Shared Libraries
The MLOps platform includes several shared libraries that provide common functionality across pipelines.
Overview
| Library | Purpose |
|---|---|
doe-library | Design of Experiments utilities |
feature-library | Feature engineering functions |
io-library | Input/Output utilities |
metrics-library | Metrics computation |
plot-library | Visualization utilities |
doe-library
Design of Experiments library for hyperparameter optimization.
Installation
pip install -e src/doe-library
Usage
from doe_library import create_experiment_grid
# Create parameter grid
grid = create_experiment_grid(
learning_rate=[0.001, 0.01, 0.1],
batch_size=[16, 32, 64],
epochs=[10, 20, 50]
)
# Run experiments
for params in grid:
run_experiment(params)
feature-library
Feature engineering and data splitting utilities.
Installation
pip install -e src/feature-library
Usage
from feature_library.get_splits import get_all_splits
# Split data into train/test/validate
(x_train, y_train), (x_test, y_test), (x_val, y_val) = get_all_splits(data)
Functions
| Function | Description |
|---|---|
get_all_splits() | Split data into train/test/validate |
create_features() | Generate engineered features |
encode_categorical() | Encode categorical variables |
io-library
Input/Output utilities for S3 and local filesystem.
Installation
pip install -e src/io-library
Usage
from io_library.read_from_s3 import read_csv_from_s3, read_parquet_from_s3
from io_library.write_to_s3 import write_csv_to_s3, write_parquet_to_s3
# Read from S3
df = read_csv_from_s3("my-bucket", "path/to/file.csv")
# Write to S3
write_parquet_to_s3(df, "my-bucket", "path/to/output.parquet")
Classes
ConfigDataClass
Configuration management with JSON serialization:
from io_library.ConfigDataClass import Config
# Create config
config = Config(
n_splits=5,
learning_rate=0.001
)
# Save to JSON
config.to_json("config.json")
# Load from S3
config = Config.from_json_s3("bucket", "config.json")
metrics-library
Metrics computation for model evaluation.
Installation
pip install -e src/metrics-library
Usage
from metrics_library import compute_classification_metrics
metrics = compute_classification_metrics(y_true, y_pred)
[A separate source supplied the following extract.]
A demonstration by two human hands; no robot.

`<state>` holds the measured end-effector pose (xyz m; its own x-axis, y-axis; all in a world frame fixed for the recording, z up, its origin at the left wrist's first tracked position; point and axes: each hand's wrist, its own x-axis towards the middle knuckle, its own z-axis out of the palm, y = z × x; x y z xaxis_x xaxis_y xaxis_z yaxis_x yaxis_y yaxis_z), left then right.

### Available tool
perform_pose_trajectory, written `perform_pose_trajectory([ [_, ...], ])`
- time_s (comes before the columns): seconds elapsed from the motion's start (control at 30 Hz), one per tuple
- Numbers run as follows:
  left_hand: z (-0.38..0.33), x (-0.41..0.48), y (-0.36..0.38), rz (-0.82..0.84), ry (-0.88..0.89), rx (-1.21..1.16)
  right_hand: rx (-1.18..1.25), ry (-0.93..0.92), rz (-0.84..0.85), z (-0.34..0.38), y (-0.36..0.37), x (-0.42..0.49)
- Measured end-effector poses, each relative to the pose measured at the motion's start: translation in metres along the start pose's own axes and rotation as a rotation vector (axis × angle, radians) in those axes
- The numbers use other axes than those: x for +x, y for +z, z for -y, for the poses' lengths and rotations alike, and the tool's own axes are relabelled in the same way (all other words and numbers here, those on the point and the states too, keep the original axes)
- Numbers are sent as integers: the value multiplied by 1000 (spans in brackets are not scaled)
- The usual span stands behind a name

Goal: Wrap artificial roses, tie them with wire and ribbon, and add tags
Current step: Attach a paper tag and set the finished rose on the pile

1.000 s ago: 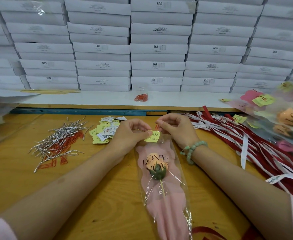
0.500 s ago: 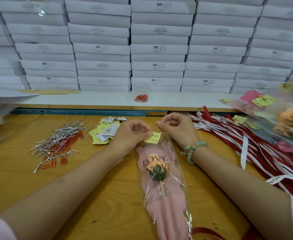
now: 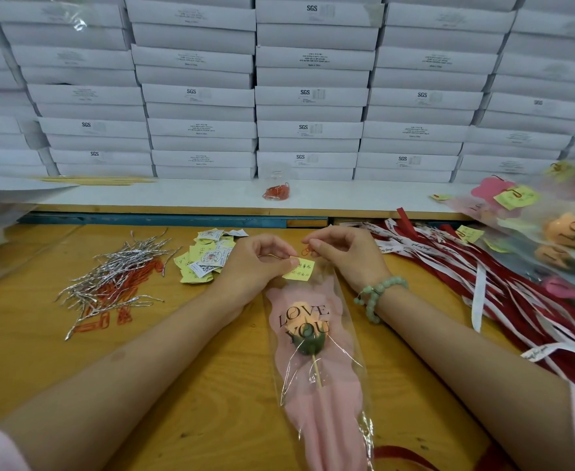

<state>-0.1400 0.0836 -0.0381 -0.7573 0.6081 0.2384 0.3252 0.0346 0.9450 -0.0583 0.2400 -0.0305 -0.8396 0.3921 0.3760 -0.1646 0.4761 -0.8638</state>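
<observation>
A wrapped rose (image 3: 308, 338) lies on the wooden table (image 3: 41, 362) in front of me, in a clear sleeve printed "LOVE YOU" over pink paper. At the sleeve's top edge sits a yellow tag (image 3: 300, 269). My left hand (image 3: 255, 266) pinches the tag's left edge against the wrap. My right hand (image 3: 345, 254) holds a small red paper clip (image 3: 307, 249) just above the tag, between thumb and forefinger. A green bead bracelet is on my right wrist.
Silver wire ties mixed with red clips (image 3: 109, 283) lie at the left. A pile of yellow and white tags (image 3: 208, 254) sits beside my left hand. Red and white ribbons (image 3: 466, 277) spread at the right, finished roses (image 3: 557, 232) beyond. Stacked white boxes (image 3: 309, 93) line the back.
Both hands stay at the sleeve's top. The right hand has shifted slightly with the clip beside the tag; the rose has not moved.
</observation>
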Motion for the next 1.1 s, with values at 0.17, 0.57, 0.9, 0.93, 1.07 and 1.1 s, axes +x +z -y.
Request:
perform_pose_trajectory([
  [0.17, 0, 0, -1, 16, 17, -35, 72, 6, -2, 2, 1, 0],
  [0.57, 0, 0, -1, 7, 22, -13, 77, 7, 16, 3, 3, 0],
  [0.9, -1, 0, -2, 22, 27, -60, 54, -20, 20, 4, 3, -1],
  [0.93, -2, 0, -2, 28, 26, -68, 66, -28, 11, 4, 3, -1],
  [1.07, -2, -1, -2, 54, 23, -83, 107, -59, -47, 5, 2, -2],
  [1.1, -2, -1, -2, 55, 25, -82, 117, -62, -52, 5, 2, -2],
])
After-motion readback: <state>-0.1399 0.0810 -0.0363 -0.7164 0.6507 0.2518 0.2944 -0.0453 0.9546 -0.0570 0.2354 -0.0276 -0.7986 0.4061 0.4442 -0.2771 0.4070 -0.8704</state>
# Returns: accuracy, precision, recall, f1_score
Functions
| Function | Description |
|---|---|
compute_classification_metrics() | Classification metrics |
compute_regression_metrics() | Regression metrics (MSE, MAE, R²) |
compute_confusion_matrix() | Confusion matrix |
plot-library
Visualization utilities for model analysis.
Installation
pip install -e src/plot-library
Usage
from plot_library import plot_confusion_matrix, plot_roc_curve
# Plot confusion matrix
fig = plot_confusion_matrix(y_true, y_pred, classes=['Normal', 'Fraud'])
fig.savefig('confusion_matrix.png')
# Plot ROC curve
fig = plot_roc_curve(y_true, y_scores)
fig.savefig('roc_curve.png')
Available Plots
- Confusion matrix
- ROC curve
- Precision-Recall curve
- Feature importance
- Learning curves
- Distribution plots
Extending Libraries
Adding New Functions
- Create a new module in the library:
# src/metrics-library/metrics_library/new_metric.py
def compute_custom_metric(y_true, y_pred):
"""Compute custom metric."""
return custom_value
- Export in
__init__.py:
from .new_metric import compute_custom_metric
- Add tests:
# tests/test_new_metric.py
def test_custom_metric():
result = compute_custom_metric([0, 1], [0, 1])
assert result == expected_value
- Update documentation.